74 Ind. App. 459 | Ind. Ct. App. | 1920

Nichols, J.

Appellee Schick, on July 15, 1916, purchased a tract of land from appellant, and a written contract was entered into, acknowledged and recorded, by the terms of which said appellee became the owner of the land, appellant holding the legal title as security for the payment of the purchase money. Appellee paid $300 cash, and agreed' to pay $25 per month with interest after maturity, until the full purchase price of $4,200 *460was paid, with privilege of paying more than $25 per month and to pay the full amount at any time. Appellee took possession of the land, and in all respects performed the contract. Appellee railroad company filed its complaint in the Boone Circuit Court, September 20, 1916, to condemn a strip of said tract 200 feet wide diagonally across said land. To this complaint appellant and appellee answered, appellant praying in her answer that she be adjudged the owner of all damages assessed in this proceeding in a’ sum up to the amount due her from appellee Schick, under her contract of sale. There was judgment condemning said tract, with an award of damages in the sum of $2,650 which sum was paid to the clerk of the court. All parties excepted and such exceptions are yet pending. The railroad company entered into the possession of said tract so condemned. The controversy in this proceeding is wholly between appellant and appellee Schick, hereinafter mentioned as appellee, and has to do only with the disposition of the award.

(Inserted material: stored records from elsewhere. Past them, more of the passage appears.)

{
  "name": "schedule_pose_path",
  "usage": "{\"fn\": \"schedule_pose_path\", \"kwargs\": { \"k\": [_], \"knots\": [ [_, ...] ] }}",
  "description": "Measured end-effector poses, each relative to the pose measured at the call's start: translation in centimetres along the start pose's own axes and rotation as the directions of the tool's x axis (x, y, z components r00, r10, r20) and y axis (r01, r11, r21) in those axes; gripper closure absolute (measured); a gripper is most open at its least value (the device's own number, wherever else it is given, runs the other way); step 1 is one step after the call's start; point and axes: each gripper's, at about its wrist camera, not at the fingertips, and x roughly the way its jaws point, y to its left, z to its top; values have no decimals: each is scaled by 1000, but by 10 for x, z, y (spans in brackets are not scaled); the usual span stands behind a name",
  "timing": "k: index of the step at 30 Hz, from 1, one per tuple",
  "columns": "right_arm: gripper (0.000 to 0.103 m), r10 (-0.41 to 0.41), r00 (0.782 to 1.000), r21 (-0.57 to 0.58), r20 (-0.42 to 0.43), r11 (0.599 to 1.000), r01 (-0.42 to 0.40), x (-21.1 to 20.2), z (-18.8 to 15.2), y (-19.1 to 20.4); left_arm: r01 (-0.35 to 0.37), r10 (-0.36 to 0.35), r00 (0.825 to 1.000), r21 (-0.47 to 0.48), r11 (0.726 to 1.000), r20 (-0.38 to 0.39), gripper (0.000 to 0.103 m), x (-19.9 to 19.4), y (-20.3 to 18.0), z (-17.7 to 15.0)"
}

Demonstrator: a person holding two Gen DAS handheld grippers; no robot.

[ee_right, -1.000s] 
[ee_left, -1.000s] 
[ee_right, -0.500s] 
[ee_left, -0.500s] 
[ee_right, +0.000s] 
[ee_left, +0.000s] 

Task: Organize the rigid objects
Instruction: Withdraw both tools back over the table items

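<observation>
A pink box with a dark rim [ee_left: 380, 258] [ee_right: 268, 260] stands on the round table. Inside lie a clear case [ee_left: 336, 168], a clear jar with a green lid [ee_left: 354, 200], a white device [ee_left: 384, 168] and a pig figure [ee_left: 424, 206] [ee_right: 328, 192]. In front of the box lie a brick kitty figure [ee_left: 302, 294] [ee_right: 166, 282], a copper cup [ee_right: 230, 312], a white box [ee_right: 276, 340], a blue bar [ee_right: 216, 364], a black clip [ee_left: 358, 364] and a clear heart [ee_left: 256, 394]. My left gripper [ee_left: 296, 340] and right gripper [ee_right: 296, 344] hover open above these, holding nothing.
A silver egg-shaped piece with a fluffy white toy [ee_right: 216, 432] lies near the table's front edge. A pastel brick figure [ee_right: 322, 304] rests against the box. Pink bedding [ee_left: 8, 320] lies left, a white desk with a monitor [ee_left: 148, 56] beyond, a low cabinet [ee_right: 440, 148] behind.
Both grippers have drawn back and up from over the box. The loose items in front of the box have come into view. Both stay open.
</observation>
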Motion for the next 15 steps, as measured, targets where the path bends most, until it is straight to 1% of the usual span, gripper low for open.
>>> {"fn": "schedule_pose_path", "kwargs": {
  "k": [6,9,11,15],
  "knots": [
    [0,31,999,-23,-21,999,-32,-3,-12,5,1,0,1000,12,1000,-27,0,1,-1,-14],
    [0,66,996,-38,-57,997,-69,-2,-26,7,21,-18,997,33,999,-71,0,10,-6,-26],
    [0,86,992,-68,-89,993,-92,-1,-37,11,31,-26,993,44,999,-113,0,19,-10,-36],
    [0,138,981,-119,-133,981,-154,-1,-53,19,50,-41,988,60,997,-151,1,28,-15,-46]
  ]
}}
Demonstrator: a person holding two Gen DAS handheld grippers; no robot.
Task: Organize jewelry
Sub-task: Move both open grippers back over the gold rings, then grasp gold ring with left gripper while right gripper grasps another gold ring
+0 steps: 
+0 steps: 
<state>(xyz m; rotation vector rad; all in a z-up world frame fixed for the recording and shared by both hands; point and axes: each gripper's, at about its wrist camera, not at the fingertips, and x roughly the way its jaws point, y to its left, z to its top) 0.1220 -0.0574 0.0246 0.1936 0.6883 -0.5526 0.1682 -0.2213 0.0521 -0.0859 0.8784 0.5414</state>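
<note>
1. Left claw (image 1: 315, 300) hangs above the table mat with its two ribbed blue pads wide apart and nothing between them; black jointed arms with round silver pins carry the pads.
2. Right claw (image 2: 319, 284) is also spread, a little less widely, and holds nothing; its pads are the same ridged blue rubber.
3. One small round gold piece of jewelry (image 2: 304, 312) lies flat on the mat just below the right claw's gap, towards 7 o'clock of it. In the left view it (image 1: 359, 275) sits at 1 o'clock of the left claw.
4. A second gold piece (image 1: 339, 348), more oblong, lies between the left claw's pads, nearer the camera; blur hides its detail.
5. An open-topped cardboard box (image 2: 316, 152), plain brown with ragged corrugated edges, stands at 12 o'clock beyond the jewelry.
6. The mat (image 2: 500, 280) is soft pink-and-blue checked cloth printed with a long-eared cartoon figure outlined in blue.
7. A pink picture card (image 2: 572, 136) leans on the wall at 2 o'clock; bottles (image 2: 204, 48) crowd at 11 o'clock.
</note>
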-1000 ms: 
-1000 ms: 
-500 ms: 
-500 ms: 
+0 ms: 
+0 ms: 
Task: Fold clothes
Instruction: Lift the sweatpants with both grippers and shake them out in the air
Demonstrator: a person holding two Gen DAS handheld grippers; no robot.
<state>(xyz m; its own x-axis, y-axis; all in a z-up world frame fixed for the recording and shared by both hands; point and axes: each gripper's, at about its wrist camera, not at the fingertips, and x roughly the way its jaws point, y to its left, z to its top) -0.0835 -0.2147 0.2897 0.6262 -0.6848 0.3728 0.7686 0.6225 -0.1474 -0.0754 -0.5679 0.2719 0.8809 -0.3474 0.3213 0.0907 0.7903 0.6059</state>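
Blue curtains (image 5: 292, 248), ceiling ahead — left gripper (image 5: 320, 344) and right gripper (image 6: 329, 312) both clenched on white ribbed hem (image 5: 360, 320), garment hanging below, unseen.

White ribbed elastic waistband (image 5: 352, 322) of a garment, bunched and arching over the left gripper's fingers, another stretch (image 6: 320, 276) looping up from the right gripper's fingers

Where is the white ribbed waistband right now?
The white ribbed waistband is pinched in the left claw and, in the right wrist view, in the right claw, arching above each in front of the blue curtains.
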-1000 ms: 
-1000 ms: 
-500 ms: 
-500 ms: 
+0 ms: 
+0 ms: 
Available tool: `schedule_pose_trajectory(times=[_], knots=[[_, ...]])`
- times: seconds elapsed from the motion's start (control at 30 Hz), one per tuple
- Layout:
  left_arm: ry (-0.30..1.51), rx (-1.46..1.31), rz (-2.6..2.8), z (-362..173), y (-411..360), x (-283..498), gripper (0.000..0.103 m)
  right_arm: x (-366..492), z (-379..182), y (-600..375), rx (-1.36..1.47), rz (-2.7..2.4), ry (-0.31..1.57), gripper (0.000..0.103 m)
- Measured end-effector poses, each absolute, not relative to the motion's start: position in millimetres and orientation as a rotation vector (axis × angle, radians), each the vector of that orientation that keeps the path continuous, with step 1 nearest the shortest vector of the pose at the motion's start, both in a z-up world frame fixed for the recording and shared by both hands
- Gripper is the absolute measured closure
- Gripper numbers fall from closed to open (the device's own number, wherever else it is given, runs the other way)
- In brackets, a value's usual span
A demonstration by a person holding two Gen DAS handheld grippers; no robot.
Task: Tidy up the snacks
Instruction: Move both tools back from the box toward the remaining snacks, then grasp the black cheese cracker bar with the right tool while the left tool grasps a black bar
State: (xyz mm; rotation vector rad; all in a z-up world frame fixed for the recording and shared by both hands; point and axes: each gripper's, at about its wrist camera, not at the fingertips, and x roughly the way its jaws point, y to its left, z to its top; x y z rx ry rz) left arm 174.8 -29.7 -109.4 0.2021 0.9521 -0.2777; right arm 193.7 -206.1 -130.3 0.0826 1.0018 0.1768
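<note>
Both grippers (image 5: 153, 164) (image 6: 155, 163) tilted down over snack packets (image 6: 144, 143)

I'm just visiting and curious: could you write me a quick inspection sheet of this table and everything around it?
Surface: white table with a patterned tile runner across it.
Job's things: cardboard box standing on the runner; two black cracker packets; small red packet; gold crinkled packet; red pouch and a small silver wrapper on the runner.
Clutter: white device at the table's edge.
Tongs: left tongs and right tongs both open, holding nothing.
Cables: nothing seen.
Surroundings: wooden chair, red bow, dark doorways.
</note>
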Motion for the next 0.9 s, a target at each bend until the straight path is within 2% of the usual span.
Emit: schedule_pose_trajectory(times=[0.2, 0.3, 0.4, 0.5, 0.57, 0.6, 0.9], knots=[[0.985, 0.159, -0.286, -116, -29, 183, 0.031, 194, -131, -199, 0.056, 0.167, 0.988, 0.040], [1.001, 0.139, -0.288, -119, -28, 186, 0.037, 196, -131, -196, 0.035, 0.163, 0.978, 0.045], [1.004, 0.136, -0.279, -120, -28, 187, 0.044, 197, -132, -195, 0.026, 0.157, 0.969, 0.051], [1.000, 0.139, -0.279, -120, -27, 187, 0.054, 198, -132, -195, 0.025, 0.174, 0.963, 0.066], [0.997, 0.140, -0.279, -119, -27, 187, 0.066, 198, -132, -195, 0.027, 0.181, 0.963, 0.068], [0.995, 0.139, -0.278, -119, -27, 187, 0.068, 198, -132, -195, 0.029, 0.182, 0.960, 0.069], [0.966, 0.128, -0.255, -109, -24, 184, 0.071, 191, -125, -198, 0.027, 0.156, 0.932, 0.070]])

On April 30, 1919, appellee filed his verified petition asking the court to apportion said award of $2,650, praying that the amounts due without interest on the contract of sale be discounted for such time as the same has to run at the rate contemplated by the contract and fixed by law, to wit, six per cent., or in default of discount that the whole sum be paid to appellee. On May 3, 1919, appellant filed her petition asking the court to hold said sum so awarded in trust, and not to pay the same or any part thereof to appellee. The court sustained appellee’s petition and denied appellant’s, and awarded all of said sum of $2,650 to appellee, but determined the cash value of appellant’s contract to be $2,118, and directed that said amount be paid to appellant in full discharge of said contract, and in full payment of the purchase money for said real estate. This decision *461is challenged by appellant’s motion for a new trial for the reason that the decision of the court is not sustained by sufficient evidence, and that it is contrary to law. The motion was overruled, and the court’s action in overruling the motion is the only error assigned that we need to consider. The only evidence consisted of the respective petitions of appellant and appellee.

1. Appellant contends that, as none of the exceptions to the award have been tried and determined, appellee’s petition asking that all or any part of the money in the clerk’s hands be paid to him is premature. The railroad company having taken possession of the tract condemned, this point has been decided against appellant’s contention. Meyer v. State, ex rel. (1890), 125 Ind. 335, 25 N. E. 351; Consumers’ Gas Trust Co. v. Harless (1892), 131 Ind. 446, 453, 29 N. E. 1062, 15 L. R. A. 505.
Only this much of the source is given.